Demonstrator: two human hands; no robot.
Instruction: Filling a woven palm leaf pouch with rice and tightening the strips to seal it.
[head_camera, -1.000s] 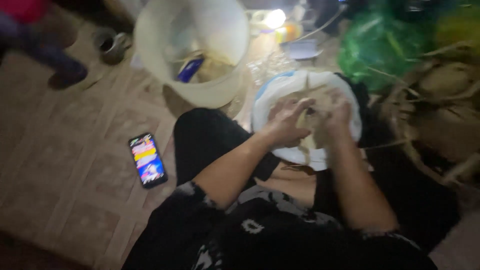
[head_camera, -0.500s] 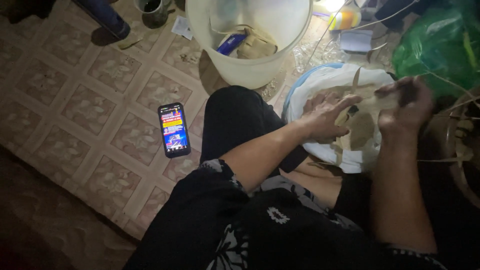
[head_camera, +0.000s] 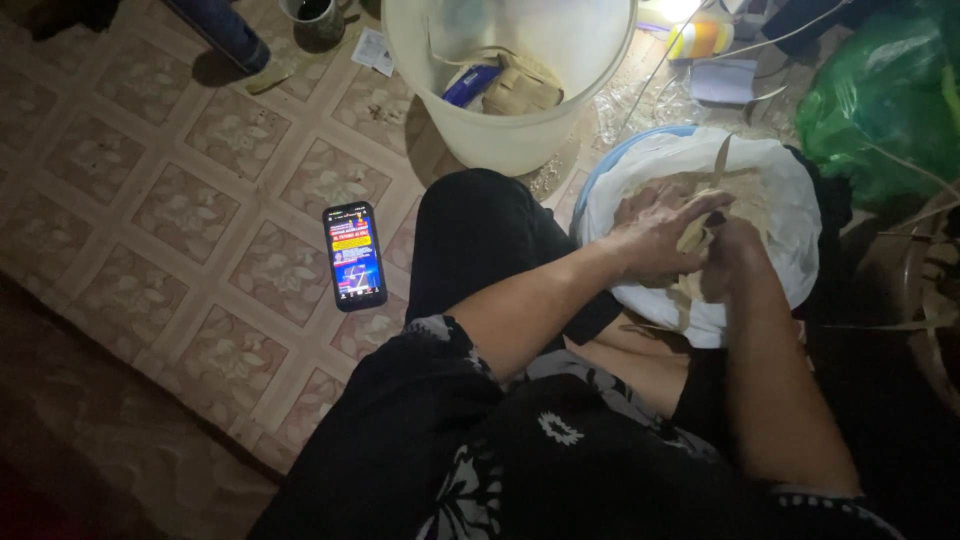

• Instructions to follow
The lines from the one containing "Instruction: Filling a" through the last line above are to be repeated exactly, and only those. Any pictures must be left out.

• Written reply
Instruction: Filling a woven palm leaf pouch with rice and tightening the strips to seal it.
[head_camera, -1.000s] 
[head_camera, -0.500s] 
[head_camera, +0.000s] 

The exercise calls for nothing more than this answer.